• Exercise goal: When you write out the listing, keep each word exactly as it stands but include none of its images.

** Opening Recorded data block **

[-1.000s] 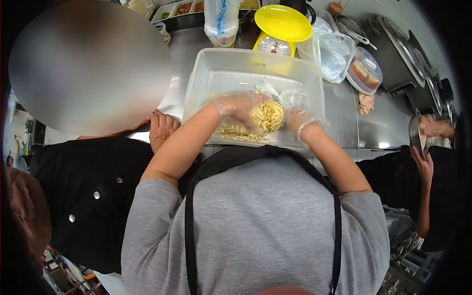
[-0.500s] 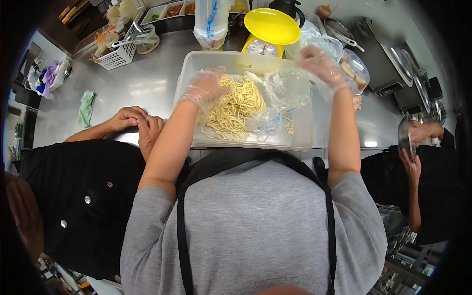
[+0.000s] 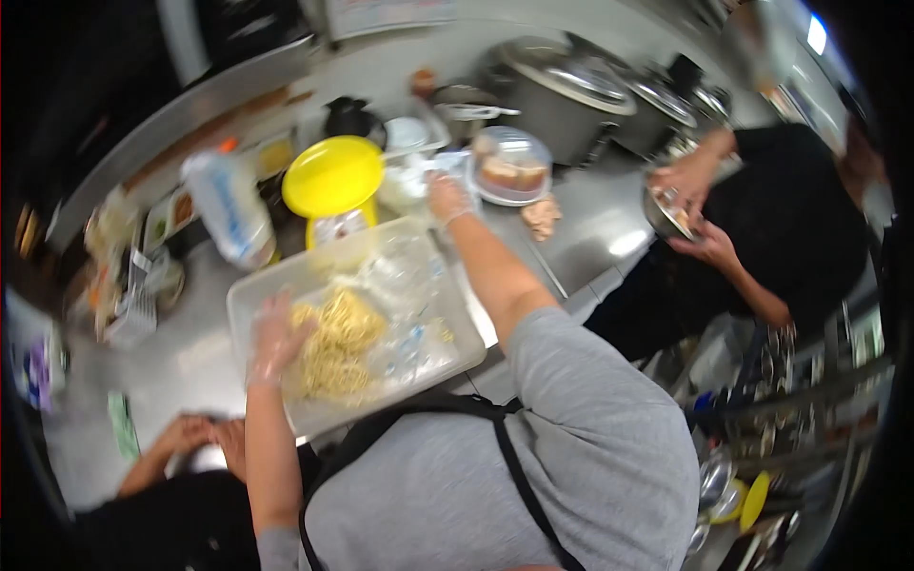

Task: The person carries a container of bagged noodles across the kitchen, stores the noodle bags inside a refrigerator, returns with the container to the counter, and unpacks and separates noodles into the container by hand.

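A pile of yellow noodles [image 3: 343, 328] lies in a translucent plastic tub [image 3: 471, 333]. Beside the noodles, in the same tub, are crumpled clear plastic bags [image 3: 400, 276]. My left hand [image 3: 274, 335], in a clear disposable glove, is at the left edge of the noodles, its fingers stretched and thumb apart; motion blurs it. My gloved right hand [image 3: 447, 197] reaches beyond the tub's back right corner, next to whitish plastic [image 3: 405, 187] and a lidded clear container [image 3: 511, 167] of brownish food. Blur hides whether its fingers grip anything.
Behind the tub stand a yellow kitchen scale [image 3: 333, 181] and a tall plastic-wrapped bundle [image 3: 228, 209]. Large lidded pots [image 3: 562, 100] are farther right. One co-worker holds a metal bowl [image 3: 662, 211]; another person's hands [image 3: 205, 438] rest at the left. A green cloth [image 3: 122, 425] lies there.
The view has swung to the right, so the tub appears lower and farther left. My right hand now reaches past the tub's back right corner; my left stays by the noodles.
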`<state>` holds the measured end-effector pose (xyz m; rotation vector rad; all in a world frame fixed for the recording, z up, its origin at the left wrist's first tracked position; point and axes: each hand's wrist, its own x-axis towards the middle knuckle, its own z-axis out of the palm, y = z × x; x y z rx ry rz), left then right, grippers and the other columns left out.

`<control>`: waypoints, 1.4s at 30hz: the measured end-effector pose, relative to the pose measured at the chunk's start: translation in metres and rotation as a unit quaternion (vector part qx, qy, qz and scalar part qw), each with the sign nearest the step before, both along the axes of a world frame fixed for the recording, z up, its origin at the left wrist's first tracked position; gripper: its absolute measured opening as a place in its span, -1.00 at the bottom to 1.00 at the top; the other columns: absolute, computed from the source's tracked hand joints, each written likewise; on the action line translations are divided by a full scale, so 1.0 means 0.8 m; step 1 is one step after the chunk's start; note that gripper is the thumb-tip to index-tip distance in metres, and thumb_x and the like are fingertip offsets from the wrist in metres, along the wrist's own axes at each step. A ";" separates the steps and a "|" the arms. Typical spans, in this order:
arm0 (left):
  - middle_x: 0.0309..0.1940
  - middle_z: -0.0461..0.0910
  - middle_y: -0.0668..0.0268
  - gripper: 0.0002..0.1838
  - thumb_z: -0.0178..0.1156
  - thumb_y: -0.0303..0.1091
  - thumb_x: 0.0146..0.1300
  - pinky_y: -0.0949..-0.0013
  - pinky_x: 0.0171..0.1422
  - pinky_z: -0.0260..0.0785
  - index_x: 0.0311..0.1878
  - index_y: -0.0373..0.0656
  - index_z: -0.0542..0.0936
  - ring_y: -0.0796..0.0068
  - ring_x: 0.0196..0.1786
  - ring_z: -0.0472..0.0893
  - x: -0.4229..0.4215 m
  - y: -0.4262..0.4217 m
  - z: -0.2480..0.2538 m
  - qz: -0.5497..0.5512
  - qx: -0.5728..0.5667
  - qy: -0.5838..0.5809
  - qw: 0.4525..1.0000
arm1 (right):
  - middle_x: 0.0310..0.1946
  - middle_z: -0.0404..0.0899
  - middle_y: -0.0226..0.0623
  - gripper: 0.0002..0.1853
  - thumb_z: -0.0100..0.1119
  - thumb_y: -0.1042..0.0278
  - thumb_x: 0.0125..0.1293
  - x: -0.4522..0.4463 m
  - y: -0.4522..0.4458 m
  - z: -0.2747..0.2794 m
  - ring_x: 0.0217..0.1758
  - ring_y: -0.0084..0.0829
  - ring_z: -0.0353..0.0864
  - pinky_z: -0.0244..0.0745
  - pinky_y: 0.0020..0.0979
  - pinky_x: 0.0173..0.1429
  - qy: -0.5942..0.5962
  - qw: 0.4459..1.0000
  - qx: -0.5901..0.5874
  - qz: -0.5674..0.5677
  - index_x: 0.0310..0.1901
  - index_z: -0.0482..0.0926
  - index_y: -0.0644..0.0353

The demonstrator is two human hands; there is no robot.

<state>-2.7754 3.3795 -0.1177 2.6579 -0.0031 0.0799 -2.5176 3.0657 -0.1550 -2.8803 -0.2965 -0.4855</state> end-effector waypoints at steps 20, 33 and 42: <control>0.32 0.10 0.10 -0.12 0.31 0.00 -0.08 0.18 0.41 -0.07 0.31 -0.02 0.15 0.13 0.37 0.05 0.062 -0.163 -0.073 -0.368 0.170 0.160 0.900 | -0.37 0.45 -0.17 -0.77 0.08 0.51 -0.05 -0.278 0.002 0.171 -0.21 -0.10 0.50 0.41 -0.21 -0.12 -0.018 0.963 0.176 0.203 -0.26 0.42 0.17; 0.04 0.44 0.08 -0.55 0.13 -0.23 0.14 0.24 0.21 0.21 0.08 -0.22 0.42 0.16 0.12 0.40 -0.002 -0.121 0.020 -0.159 -0.278 -0.085 0.944 | 0.08 0.28 0.03 -0.15 0.34 0.07 -0.17 -0.280 0.019 0.119 0.21 -0.07 0.24 0.10 -0.27 0.31 0.170 0.874 0.190 0.413 0.18 0.22 0.27; 0.04 0.45 0.16 -0.54 0.21 -0.32 0.10 0.28 0.20 0.23 0.08 -0.21 0.42 0.28 0.10 0.42 -0.013 -0.098 0.060 -0.121 -0.039 -0.361 0.924 | -0.02 0.50 -0.22 -0.46 0.31 0.42 -0.04 -0.256 0.087 0.085 0.07 -0.38 0.44 0.31 -0.33 0.18 0.171 0.830 0.391 0.358 0.05 0.40 0.22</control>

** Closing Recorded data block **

• Response:
[-1.000s] 
[-0.500s] 
[+0.000s] 

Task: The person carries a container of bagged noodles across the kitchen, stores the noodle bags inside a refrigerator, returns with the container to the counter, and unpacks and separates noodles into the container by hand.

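A pile of yellow noodles [image 3: 343, 328] lies in a translucent plastic tub [image 3: 471, 333]. Beside the noodles, in the same tub, are crumpled clear plastic bags [image 3: 400, 276]. My left hand [image 3: 274, 335], in a clear disposable glove, is at the left edge of the noodles, its fingers stretched and thumb apart; motion blurs it. My gloved right hand [image 3: 447, 197] reaches beyond the tub's back right corner, next to whitish plastic [image 3: 405, 187] and a lidded clear container [image 3: 511, 167] of brownish food. Blur hides whether its fingers grip anything.
Behind the tub stand a yellow kitchen scale [image 3: 333, 181] and a tall plastic-wrapped bundle [image 3: 228, 209]. Large lidded pots [image 3: 562, 100] are farther right. One co-worker holds a metal bowl [image 3: 662, 211]; another person's hands [image 3: 205, 438] rest at the left. A green cloth [image 3: 122, 425] lies there.
The view has swung to the right, so the tub appears lower and farther left. My right hand now reaches past the tub's back right corner; my left stays by the noodles.
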`<state>` holds the measured end-effector pose (xyz m; rotation vector rad; all in a world frame fixed for the recording, z up, its origin at the left wrist's first tracked position; point and axes: each hand's wrist, its own x-axis towards the middle knuckle, its own z-axis out of the palm, y = z × x; x y z rx ry rz), left then right, grippers and the other columns left out.

`<control>`: waypoints, 1.4s at 30hz: the measured end-effector pose, relative to the pose measured at the chunk's start: translation in metres and rotation as a unit quaternion (vector part qx, qy, qz and scalar part qw), each with the sign nearest the step before, both along the axes of a world frame fixed for the recording, z up, its origin at the left wrist's first tracked position; gripper: its absolute measured opening as a place in its span, -1.00 at the bottom to 1.00 at the top; the other columns: absolute, computed from the source's tracked hand joints, each written likewise; on the action line translations are divided by a full scale, so 1.0 means 0.8 m; step 1 is one step after the chunk's start; note that gripper is the thumb-tip to index-tip distance in metres, and thumb_x and the like are fingertip offsets from the wrist in metres, along the wrist's own axes at each step. A ";" separates the steps and a "|" the arms. Typical spans, in this order:
arm0 (left):
  - middle_x: 0.0309..0.1940
  - middle_z: -0.0461..0.0910
  - middle_y: -0.0668..0.0268
  - gripper: 0.0002..0.1838
  - thumb_z: -0.0178..0.1156
  - thumb_y: -0.0303..0.1091
  - thumb_x: 0.0146..0.1300
  - pinky_y: -0.0949..-0.0013
  - pinky_x: 0.0171..0.1422
  - pinky_z: -0.0260..0.0785
  - index_x: 0.0311..0.1878
  - index_y: -0.0373..0.0656
  - index_z: -0.0542..0.0936
  - ring_y: -0.0796..0.0068
  - ring_x: 0.0196..0.1786
  - ring_z: -0.0472..0.0893
  - x: -0.4229..0.4215 m
  - y: -0.4262..0.4217 m
  - z: -0.2480..0.2538 m
  - qz: -0.5497..0.5512
  - qx: -0.5728..0.5667
  - qy: -0.5838..0.5809
  - qw: 0.4525..1.0000
arm1 (right):
  - middle_x: 0.0310..0.1946
  - middle_z: -0.0404..0.0899
  - middle_y: -0.0226..0.0623
  - gripper: 0.0002..0.1853
  - thumb_z: -0.0100..0.1119
  - thumb_y: -0.1042..0.0278
  - thumb_x: 0.0125..0.1293
  - x: -0.4522..0.4463 m
  - y: -0.4522..0.4458 m
  - z: -0.2747..0.2794 m
  - ring_x: 0.0217..0.1758
  - ring_y: -0.0084..0.0829
  - ring_z: -0.0353..0.0864
  - pinky_z: -0.0244..0.0745
  - pinky_y: 0.0020..0.0979
  - pinky_x: 0.0173..0.1429
  - qy: -0.5942..0.5962
  - qw: 0.4459..1.0000
  - qx: -0.5901..0.5874
  - qz: -0.5674..0.5677
  - index_x: 0.0310..0.1901
  - index_z: -0.0482..0.0926
  - index_y: -0.0644..0.0353

The demonstrator is two human hands; there is no robot.

<state>-2.7754 3.3795 -0.1177 2.6579 -0.0031 0.0799 -2.5176 3.0657 -0.1550 -2.8803 -0.2965 -0.4855</state> end-effector waypoints at steps 20, 33 and 42: <control>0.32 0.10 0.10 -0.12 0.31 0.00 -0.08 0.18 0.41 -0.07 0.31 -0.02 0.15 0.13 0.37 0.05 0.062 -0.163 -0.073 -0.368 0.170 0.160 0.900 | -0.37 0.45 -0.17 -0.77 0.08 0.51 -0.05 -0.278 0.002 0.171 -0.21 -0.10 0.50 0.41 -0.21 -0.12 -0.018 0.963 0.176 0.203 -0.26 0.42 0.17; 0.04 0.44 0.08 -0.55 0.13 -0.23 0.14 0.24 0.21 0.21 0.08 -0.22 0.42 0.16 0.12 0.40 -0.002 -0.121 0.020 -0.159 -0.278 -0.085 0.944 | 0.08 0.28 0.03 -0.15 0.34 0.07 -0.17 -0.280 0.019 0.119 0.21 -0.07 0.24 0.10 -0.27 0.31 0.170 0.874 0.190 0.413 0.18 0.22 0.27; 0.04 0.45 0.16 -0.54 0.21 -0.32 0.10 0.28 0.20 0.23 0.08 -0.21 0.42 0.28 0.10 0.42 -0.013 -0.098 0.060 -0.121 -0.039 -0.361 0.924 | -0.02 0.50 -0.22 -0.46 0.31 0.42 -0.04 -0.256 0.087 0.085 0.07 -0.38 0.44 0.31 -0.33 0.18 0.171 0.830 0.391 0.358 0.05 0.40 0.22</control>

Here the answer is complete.